Please give the lines below again exactly as they stand, from the one that contains "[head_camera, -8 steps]" up to and including the one that contains "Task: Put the", leaving all pictures out.
+-------+
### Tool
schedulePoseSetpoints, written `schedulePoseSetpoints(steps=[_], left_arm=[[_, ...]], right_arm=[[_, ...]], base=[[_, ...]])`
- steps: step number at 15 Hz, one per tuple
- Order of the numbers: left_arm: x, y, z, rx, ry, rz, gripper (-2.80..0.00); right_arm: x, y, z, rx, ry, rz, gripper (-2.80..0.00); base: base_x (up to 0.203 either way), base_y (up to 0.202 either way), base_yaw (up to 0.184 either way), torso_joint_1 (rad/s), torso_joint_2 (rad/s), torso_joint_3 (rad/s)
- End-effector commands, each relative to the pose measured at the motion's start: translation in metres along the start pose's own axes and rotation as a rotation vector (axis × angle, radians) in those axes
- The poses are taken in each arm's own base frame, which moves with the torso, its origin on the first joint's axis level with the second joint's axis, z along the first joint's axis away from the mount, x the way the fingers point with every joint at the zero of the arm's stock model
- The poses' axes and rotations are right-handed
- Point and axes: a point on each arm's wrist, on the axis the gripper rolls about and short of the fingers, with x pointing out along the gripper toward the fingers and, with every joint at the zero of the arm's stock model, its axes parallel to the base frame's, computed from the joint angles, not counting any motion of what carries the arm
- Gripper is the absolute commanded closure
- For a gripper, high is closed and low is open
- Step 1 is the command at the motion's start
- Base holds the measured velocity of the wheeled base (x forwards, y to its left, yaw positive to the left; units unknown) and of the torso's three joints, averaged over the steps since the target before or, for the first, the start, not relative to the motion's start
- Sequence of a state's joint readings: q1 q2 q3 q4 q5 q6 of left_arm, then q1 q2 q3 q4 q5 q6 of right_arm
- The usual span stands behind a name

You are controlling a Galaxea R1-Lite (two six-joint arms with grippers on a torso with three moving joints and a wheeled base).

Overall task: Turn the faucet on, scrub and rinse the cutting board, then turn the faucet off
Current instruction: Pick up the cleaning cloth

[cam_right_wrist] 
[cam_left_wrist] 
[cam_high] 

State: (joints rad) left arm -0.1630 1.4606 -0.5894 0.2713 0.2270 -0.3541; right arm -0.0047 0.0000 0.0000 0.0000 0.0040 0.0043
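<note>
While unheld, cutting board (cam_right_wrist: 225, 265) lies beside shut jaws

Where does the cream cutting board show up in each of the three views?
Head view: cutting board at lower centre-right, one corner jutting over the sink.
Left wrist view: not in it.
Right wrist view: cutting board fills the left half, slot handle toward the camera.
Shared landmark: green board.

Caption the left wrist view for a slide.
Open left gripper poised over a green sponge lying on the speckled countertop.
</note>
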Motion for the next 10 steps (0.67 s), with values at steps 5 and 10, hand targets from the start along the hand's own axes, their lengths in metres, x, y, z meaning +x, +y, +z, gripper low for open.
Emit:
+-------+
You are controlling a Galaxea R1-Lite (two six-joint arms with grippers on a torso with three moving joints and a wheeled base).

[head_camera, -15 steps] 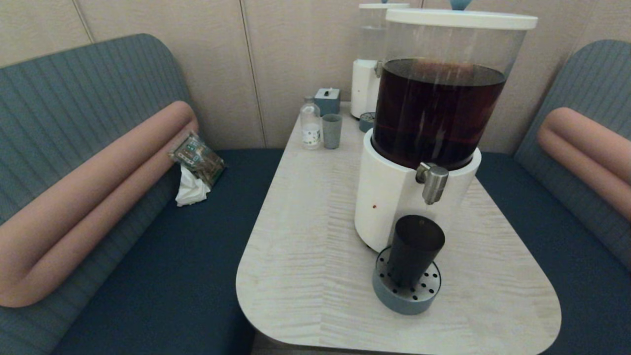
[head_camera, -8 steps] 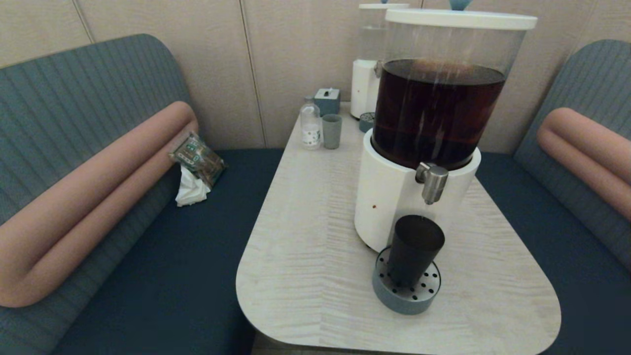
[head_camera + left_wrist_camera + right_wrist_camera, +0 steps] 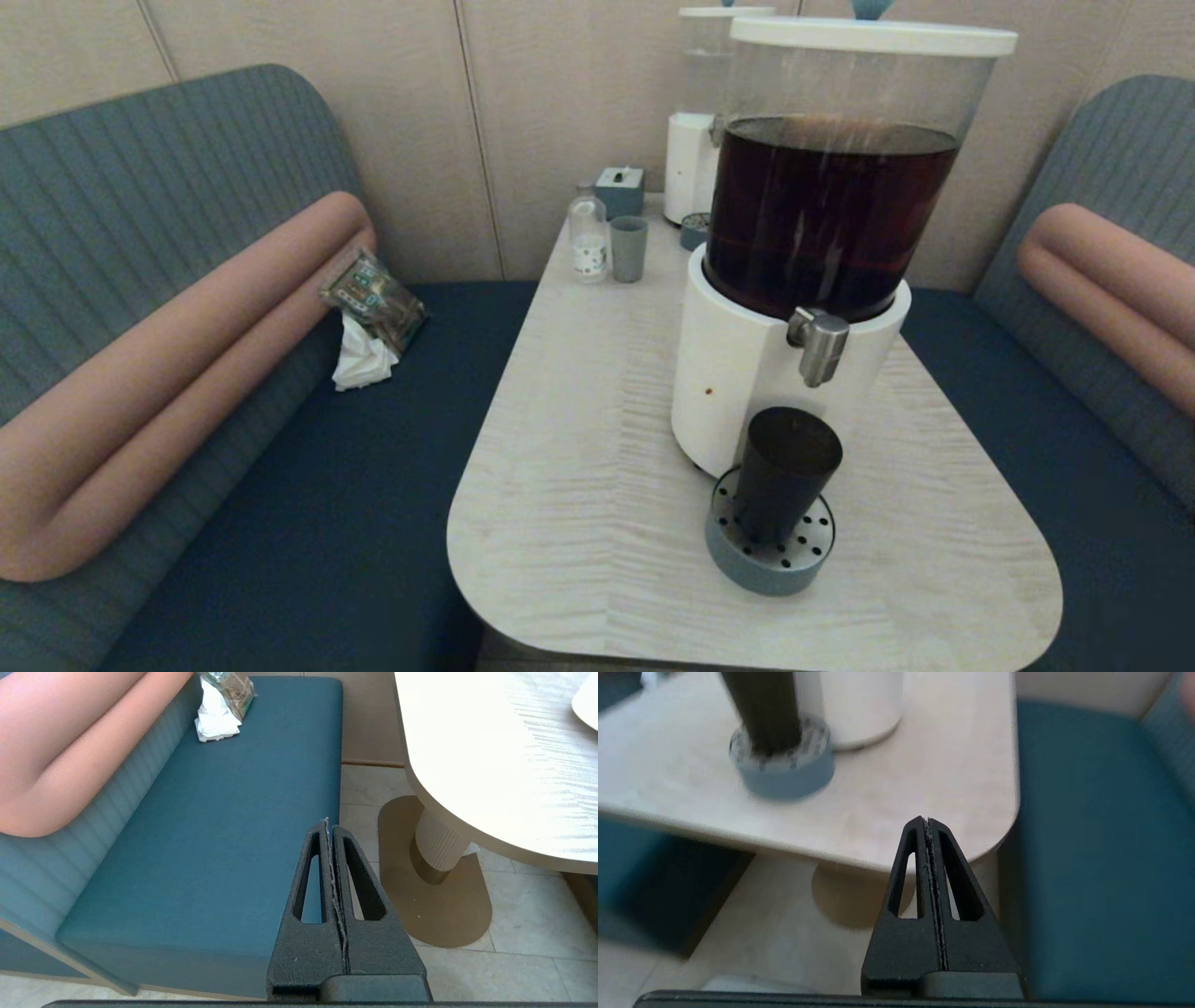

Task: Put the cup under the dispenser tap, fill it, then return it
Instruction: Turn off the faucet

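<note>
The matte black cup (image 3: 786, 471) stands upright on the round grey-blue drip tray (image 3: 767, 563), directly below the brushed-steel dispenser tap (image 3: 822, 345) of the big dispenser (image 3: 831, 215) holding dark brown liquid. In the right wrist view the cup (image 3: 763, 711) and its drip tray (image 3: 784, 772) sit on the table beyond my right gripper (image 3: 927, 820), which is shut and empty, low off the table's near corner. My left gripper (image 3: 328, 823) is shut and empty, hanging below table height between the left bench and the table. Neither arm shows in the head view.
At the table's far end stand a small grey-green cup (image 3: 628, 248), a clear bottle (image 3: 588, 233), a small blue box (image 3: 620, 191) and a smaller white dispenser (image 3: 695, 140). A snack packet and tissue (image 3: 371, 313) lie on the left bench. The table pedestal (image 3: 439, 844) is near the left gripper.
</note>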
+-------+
- **OUTPUT FOR THIS EXERCISE**
[head_camera, -8 steps] 
[head_camera + left_wrist_camera + right_wrist_camera, +0 steps] 

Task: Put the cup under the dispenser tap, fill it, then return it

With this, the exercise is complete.